### How to complete this task
Your answer should consist of each line below that includes the word "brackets".
= = = = =
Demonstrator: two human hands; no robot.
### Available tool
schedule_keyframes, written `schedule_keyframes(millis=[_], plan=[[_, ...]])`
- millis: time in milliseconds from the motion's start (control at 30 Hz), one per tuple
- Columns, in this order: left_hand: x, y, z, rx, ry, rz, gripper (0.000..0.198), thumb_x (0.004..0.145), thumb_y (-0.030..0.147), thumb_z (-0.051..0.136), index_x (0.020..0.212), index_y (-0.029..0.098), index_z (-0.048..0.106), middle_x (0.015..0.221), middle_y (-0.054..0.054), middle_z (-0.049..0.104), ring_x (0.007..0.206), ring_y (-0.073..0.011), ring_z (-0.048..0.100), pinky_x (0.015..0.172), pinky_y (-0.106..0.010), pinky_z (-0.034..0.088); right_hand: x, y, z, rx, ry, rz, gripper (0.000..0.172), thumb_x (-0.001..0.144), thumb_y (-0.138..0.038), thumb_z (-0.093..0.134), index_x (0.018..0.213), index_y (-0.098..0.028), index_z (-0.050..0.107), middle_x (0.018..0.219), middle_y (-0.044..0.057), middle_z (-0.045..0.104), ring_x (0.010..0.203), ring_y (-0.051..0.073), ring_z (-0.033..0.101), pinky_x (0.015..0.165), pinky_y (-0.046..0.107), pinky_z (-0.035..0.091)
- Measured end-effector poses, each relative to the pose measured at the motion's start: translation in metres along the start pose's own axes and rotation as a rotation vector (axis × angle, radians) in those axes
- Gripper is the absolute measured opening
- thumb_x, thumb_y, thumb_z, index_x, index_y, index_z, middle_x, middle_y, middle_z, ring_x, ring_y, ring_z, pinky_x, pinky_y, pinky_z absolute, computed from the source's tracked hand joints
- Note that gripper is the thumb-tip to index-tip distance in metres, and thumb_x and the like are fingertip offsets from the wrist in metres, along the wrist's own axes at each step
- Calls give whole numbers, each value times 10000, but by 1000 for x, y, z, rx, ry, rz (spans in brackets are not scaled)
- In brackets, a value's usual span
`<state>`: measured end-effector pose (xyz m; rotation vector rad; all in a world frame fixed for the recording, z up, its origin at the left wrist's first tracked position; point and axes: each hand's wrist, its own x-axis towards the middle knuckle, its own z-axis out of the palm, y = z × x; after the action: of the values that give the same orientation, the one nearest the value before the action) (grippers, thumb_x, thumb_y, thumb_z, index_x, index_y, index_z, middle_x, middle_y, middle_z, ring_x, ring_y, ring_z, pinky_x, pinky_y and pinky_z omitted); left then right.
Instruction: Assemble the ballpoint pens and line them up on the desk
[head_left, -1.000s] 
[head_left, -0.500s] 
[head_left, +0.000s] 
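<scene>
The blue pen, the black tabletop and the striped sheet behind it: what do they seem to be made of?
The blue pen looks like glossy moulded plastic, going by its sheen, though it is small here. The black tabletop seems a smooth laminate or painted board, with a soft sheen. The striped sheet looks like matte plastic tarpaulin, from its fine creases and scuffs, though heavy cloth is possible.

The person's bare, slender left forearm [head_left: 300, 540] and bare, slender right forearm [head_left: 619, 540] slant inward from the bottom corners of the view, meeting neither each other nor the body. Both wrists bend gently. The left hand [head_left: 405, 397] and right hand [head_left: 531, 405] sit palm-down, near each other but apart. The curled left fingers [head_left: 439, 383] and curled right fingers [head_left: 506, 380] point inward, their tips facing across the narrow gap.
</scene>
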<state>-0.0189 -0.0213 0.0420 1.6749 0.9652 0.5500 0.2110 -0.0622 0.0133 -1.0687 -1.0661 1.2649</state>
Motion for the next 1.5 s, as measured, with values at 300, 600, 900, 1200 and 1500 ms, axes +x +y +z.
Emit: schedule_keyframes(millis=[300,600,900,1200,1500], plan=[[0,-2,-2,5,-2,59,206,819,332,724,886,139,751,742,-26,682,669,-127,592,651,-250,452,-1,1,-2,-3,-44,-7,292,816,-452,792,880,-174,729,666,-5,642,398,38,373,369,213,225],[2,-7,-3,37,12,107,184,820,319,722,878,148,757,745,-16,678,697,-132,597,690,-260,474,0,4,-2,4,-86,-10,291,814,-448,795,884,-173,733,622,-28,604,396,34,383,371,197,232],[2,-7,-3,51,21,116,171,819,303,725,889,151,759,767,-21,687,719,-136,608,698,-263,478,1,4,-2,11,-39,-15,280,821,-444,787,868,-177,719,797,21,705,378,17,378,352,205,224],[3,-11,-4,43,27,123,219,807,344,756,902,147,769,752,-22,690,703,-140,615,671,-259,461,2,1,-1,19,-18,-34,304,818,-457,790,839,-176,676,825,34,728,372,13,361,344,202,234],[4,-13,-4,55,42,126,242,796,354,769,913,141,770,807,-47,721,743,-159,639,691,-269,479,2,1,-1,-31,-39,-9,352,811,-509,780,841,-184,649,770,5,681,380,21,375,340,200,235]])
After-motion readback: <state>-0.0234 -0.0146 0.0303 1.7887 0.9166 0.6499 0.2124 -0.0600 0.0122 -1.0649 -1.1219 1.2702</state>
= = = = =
### Answer to the problem
- Calls give whole numbers, each value times 10000, but by 1000 for x, y, z, rx, ry, rz (spans in brackets are not scaled)
- In brackets, a value's usual span

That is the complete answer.